Blogger: Michelle Ule
Location: Back in the Santa Rosa office.
I’m not only “our” editorial assistant here at Books & Such, but I’m a writer myself.
I’ve written at least five novels (with others lying around in various states of undress), three family histories, three travel tales, and one memoir. You probably haven’t heard of me before (which is a shame, because the New York Times crossword puzzle really needs my last name), but that doesn’t mean I’m not a writer.
I used to visit my children’s classrooms and talk about being a writer. I’d show the kids articles I’d authored, talk about writing letters and about describing things to other people–being a storyteller. Then I’d pull out several “books” I’d written. Their favorite was always Daddy’s Book, written for our toddler, which tells the story of my husband going to sea for three months while my second child grew in the womb.

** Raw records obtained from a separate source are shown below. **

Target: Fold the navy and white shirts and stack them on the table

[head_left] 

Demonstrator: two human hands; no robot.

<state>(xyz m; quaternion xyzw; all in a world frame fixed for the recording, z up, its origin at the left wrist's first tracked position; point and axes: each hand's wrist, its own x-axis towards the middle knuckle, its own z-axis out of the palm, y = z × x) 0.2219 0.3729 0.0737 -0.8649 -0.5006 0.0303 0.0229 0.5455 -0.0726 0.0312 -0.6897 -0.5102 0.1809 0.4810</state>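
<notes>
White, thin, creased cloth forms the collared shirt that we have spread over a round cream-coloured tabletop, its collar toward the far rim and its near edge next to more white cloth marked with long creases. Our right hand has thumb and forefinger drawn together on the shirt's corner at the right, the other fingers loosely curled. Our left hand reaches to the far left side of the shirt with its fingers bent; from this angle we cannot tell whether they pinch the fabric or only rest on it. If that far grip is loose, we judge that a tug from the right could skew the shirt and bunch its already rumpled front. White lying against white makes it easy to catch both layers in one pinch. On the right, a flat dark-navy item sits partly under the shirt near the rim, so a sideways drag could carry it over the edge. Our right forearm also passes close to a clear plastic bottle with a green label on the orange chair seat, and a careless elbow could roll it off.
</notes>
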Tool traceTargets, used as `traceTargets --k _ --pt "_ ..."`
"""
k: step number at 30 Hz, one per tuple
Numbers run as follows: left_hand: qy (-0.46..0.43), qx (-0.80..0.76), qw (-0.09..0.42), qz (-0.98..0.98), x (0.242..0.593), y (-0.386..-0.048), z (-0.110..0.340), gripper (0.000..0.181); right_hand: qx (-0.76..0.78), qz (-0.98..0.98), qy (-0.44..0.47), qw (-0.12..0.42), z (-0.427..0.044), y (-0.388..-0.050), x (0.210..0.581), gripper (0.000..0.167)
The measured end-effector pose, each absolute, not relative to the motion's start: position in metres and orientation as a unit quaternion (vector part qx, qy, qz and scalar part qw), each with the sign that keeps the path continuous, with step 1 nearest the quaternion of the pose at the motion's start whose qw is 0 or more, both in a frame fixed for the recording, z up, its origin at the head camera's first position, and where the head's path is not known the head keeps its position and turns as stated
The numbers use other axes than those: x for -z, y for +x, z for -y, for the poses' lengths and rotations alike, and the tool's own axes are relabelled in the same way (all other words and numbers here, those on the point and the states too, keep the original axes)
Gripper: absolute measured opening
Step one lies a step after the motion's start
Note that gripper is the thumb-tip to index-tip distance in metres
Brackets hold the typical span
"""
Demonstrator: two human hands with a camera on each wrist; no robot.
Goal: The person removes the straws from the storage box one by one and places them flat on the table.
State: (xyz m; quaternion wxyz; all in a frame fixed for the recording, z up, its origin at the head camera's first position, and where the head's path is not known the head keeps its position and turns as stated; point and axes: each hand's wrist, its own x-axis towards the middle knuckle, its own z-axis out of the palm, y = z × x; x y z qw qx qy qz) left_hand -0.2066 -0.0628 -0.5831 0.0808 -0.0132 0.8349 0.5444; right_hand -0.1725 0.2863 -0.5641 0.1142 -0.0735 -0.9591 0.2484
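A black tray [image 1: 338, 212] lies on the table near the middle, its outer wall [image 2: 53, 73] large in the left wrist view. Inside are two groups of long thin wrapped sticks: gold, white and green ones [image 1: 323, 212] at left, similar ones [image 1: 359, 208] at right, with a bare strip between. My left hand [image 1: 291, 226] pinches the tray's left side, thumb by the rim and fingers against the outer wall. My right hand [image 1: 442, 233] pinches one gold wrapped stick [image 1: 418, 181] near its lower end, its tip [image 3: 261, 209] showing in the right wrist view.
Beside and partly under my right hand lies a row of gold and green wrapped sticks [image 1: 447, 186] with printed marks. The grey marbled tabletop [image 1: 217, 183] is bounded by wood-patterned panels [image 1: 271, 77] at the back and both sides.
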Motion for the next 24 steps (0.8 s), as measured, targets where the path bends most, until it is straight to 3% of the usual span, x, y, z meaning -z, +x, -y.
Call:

“See,” I would say, “you can be a writer, too. You can put your words together in a way that means something to someone you love, and illustrate it with your own pictures.”
But that wasn’t good enough for my then-seven-year-old, and it may not be good enough for your spouse or family members. “When are you going to write a real book?” she asked. “One I can check out of the library?”
I don’t know.
I just have the drive to put words on paper, to tell a story, to communicate truth. You probably do, too.
A writer is a person who writes, not a person who is published. (That individual is called an “author.”)
Still, the ambition to see your words in print pushes you on. But if your project doesn’t interest a publisher in this extremely competitive market, what’s a writer to do?
For immediate gratification, many writers blog or comment on blogs. I get a lot of my thoughts into cyberspace at World Magazine’s blog.
But if that’s not good enough, the options for holding a physical book in hand are myriad. Yes, we like the idea of finding an agent and selling a book to a royalty-paying publishing house. But the world is changing. You can take your same manuscript to a self-publishing house, you can create word and picture projects on Mac computers and have them printed, or you can go to the old spiral-bound version I’ve used several times.
It may not look like a real book to some, but you’re still a writer.